Dendrobium toressae, commonly known as the sparkle orchid or mica orchid, is a species of epiphytic or lithophytic orchid with highly branched stems forming dense patches. The leaves are crowded, fleshy and dark green with a glittery surface. A single cream-coloured to pale pink flower with a yellow labellum develops in a leaf axil.
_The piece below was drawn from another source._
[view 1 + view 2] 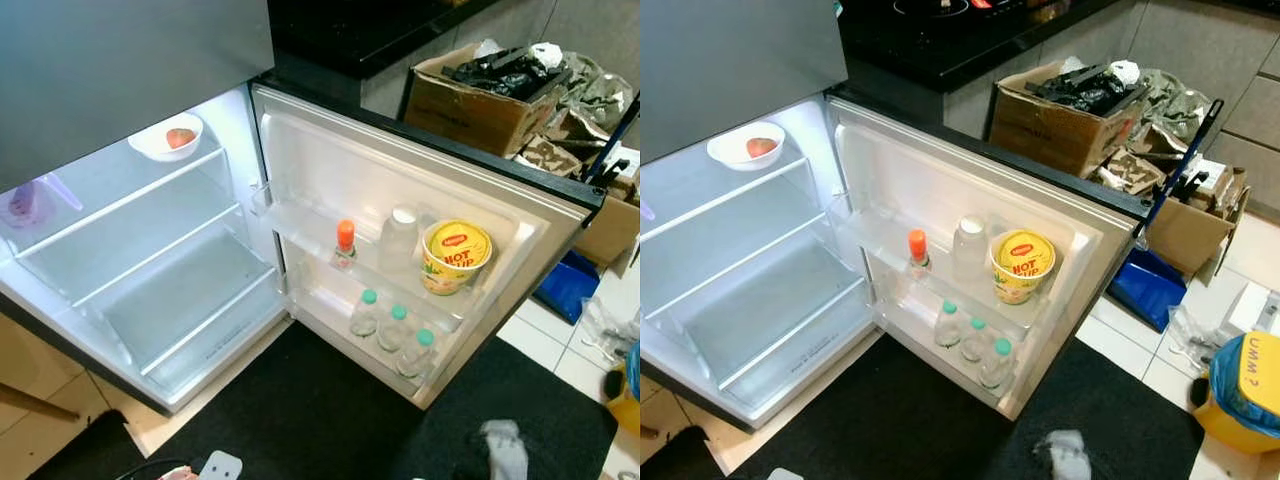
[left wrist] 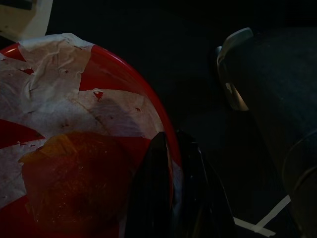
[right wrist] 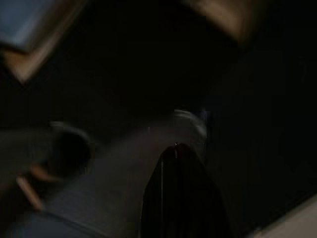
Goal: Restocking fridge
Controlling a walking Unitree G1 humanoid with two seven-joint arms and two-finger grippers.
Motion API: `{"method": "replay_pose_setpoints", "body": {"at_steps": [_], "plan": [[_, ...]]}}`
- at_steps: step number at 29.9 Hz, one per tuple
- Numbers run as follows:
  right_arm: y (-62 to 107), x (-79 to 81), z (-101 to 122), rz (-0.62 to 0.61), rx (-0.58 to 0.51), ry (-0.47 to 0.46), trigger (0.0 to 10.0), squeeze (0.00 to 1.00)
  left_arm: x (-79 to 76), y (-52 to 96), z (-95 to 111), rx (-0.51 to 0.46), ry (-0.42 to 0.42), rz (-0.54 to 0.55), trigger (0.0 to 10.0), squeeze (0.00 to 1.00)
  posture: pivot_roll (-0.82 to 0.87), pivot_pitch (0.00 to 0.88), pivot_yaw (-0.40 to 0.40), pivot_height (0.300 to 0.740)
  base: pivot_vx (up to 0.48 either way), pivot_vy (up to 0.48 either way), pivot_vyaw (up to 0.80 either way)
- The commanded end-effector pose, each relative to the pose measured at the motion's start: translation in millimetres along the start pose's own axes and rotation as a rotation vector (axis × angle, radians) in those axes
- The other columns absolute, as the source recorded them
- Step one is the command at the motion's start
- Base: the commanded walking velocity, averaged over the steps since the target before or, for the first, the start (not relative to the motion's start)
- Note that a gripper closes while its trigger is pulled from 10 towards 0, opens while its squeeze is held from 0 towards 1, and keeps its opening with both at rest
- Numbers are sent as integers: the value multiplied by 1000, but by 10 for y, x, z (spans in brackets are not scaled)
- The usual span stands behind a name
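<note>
The fridge stands open with bare glass shelves. On its top shelf sits a white bowl holding a red fruit. The door racks carry an orange-capped bottle, a clear white-lidded jar, a yellow "Hot Cup" tub and three small green-capped bottles. My left gripper is shut on the rim of a red bowl lined with white paper, with an orange piece of food in it. My right gripper hangs low in the dark, its fingers together.
A black mat lies before the fridge. A person's foot stands on it near the door. Behind the door are a full cardboard box, a blue dustpan and a yellow bin.
</note>
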State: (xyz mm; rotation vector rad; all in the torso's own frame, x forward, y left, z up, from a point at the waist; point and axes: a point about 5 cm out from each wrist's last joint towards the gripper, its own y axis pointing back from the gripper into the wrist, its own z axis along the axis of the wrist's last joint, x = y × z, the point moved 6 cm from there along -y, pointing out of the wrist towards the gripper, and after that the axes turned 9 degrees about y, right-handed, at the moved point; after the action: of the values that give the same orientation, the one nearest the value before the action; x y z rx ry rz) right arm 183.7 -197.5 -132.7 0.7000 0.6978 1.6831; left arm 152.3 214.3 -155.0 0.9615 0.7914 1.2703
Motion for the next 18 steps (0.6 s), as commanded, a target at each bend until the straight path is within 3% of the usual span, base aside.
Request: {"method": "replay_pose_setpoints", "body": {"at_steps": [1, 8, 18], "plan": [[65, -3, -251, -22, 82, -17, 10000, 0, 10, 11, -104, 30, -7, 9, 10000, 0, -67, 134, 17, 740, 0, 0, 0], [176, 58, -570, -6, 178, -39, 10000, 0, -23, 3, -94, 29, -13, 6, 10000, 0, -65, 131, 13, 740, 0, 0, 665], [220, 2, -654, -34, 214, -26, 10000, 0, -46, -1, -99, 31, -19, 1, 10000, 0, -69, 125, 12, 740, 0, 0, 761]]}}
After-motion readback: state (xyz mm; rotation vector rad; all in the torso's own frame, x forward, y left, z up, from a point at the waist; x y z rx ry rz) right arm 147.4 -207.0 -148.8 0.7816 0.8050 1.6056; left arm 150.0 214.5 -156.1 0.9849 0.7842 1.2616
It is endemic to tropical North Queensland.

==Description==
Dendrobium toressae is an epiphytic or lithophytic herb with highly branched stems forming dense, spreading mats. The leaves are fleshy, egg-shaped, dark green 6-8 mm long and 3-4 mm wide with a glittery surface. A single cream-coloured to pale pink fower about 6 mm long and wide develops in a leaf axil. The sepals and petals do not spread widely and are about 3 mm long and 2 mm wide, the petals about half as wide as the sepals. The labellum is about 6 mm long, 2.5 mm wide with three lobes. The side lobes are erect and the middle lobe is yellow, fleshy and rounded. Flowering occurs sporadically throughout the year.

==Taxonomy and naming==
The sparkle orchid was first formally described in 1889 by Frederick Manson Bailey who gave it the name Bulbophyllum toressae and published the description in Report of the Government Scientific Expedition to the Bellenden-Ker Range upon the Flora and Fauna of that part of the Colony. In 1964 Alick Dockrill changed the name to Dendrobium toressae. The specific epithet (toressae) honours "Miss Toressa Meston".

==Distribution and habitat==
Dendrobium toressae grows on trees and rocks, often in exposed situations between the Atherton Tableland and Tully Falls.